> _EXERCISE DESCRIPTION_
Every line from the beginning of the data through the line containing "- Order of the" should be reproduced exactly, and no further lines should be output.

# # # #

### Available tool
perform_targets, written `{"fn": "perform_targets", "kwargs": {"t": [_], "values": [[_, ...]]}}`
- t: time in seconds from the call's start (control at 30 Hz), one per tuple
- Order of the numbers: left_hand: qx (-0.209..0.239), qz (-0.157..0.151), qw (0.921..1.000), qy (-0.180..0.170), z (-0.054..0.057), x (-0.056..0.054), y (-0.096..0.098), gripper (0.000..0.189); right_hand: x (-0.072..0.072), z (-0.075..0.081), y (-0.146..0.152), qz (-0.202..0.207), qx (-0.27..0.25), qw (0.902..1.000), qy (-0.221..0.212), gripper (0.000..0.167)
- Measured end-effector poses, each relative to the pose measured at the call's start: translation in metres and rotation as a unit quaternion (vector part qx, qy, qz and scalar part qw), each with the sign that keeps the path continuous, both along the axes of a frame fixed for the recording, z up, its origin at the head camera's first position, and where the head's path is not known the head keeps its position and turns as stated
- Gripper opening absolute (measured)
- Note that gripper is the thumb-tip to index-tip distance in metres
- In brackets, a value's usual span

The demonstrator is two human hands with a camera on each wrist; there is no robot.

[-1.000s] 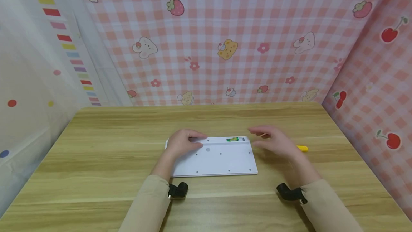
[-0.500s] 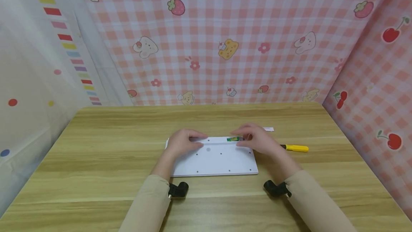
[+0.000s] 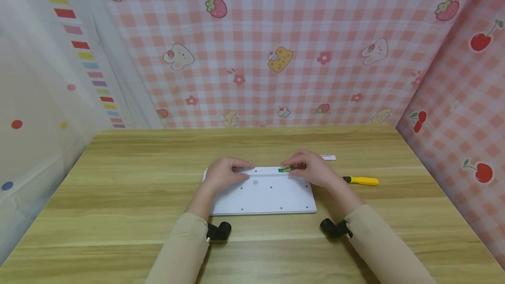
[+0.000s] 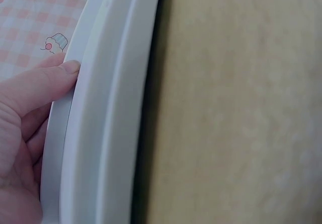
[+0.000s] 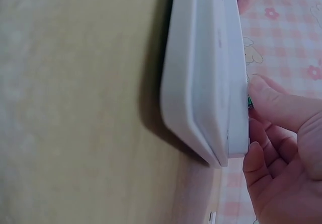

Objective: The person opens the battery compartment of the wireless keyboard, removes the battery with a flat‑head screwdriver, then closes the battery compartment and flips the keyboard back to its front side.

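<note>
A white keyboard (image 3: pixel 268 198) lies face down on the table, with small dark screw holes across its underside. Along its raised far ridge, toward the right, a green battery (image 3: pixel 285 170) shows in a slot. My left hand (image 3: pixel 222 175) grips the left part of the ridge; in the left wrist view the thumb (image 4: pixel 69 68) presses its edge. At the slot, my right hand (image 3: pixel 311 171) has its thumb and forefinger on the battery, pinching it. The right wrist view shows only a sliver of green beside the thumb (image 5: pixel 269 100), so most of the battery is hidden.
A yellow-handled screwdriver (image 3: pixel 363 181) with a dark shank lies right of the keyboard, partly behind the right forearm. Beyond the right hand is a small white strip (image 3: pixel 329 157), partly covered. Patterned cloth (image 3: pixel 252 78) hangs behind the wooden table (image 3: pixel 138 179).
My right hand has moved left from beside the keyboard onto the battery slot, uncovering the screwdriver and the white strip. The left hand and the keyboard have stayed in place.
</note>
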State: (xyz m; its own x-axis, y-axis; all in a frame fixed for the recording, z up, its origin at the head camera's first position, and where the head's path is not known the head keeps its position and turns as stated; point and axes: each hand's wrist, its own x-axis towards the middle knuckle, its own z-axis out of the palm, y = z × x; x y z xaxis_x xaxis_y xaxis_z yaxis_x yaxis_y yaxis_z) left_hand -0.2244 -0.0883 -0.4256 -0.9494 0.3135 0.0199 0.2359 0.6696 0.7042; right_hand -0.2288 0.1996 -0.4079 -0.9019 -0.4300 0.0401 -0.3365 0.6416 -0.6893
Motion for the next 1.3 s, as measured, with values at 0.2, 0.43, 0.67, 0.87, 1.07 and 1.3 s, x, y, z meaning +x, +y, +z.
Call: {"fn": "perform_targets", "kwargs": {"t": [0.2,0.43,0.67,0.87,1.07,1.3], "values": [[-0.004,0.002,1.0000,-0.001,-0.001,-0.001,0.000,0.026,-0.001,-0.001,-0.001,0.000,0.009,0.9998,0.015,0.022],[0.001,0.006,1.0000,-0.005,0.000,0.000,0.000,0.026,-0.001,0.000,-0.001,0.002,0.034,0.9991,0.027,0.023],[0.004,0.006,1.0000,-0.006,0.001,0.000,0.000,0.026,0.000,-0.001,0.002,0.009,0.051,0.9977,0.044,0.024],[0.005,0.001,1.0000,-0.006,0.002,0.001,0.000,0.026,-0.007,0.004,0.007,0.007,0.022,0.9990,0.039,0.023],[0.005,0.002,1.0000,-0.005,0.002,0.002,0.000,0.026,-0.028,0.013,0.004,-0.030,0.001,0.9995,-0.009,0.021],[0.007,0.002,1.0000,-0.003,0.001,0.001,-0.001,0.025,-0.048,0.013,-0.008,-0.054,0.027,0.9969,-0.050,0.020]]}}
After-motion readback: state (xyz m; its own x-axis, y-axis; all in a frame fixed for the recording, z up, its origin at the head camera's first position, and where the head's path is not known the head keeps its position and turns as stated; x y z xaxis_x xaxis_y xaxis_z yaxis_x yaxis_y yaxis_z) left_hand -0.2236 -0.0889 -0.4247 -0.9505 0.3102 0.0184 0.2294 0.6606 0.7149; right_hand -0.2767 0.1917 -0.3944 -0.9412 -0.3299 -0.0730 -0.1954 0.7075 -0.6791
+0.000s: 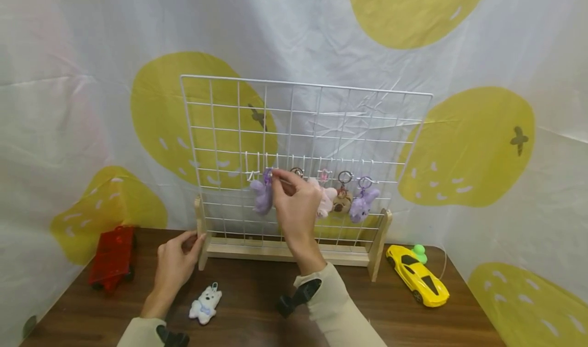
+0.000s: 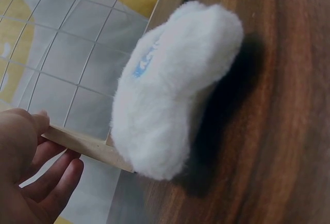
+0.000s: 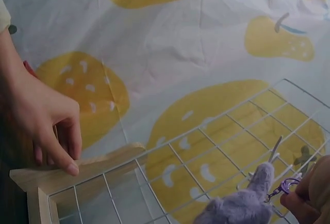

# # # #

> _EXERCISE ANSWER_
### Available tool
perform_targets, written `{"fn": "perform_targets", "kwargs": {"t": [_], "values": [[_, ...]]}}`
- t: time in seconds from the call's start (control at 30 Hz), one per tuple
- Order of the numbers: left_hand: qx (-0.209..0.239), qz (-0.157..0.151), qw (0.921..1.000), qy (-0.180..0.170), z (-0.054..0.057), x (-0.056..0.054), y (-0.096..0.098), gripper (0.000..0.189); right_hand: x (-0.072..0.072), z (-0.075..0.081), y (-0.146..0.152), qz (-0.202..0.207), qx (-0.27..0.25), qw (0.902..1.000), qy (-0.221..0.212), gripper (0.000..0.167)

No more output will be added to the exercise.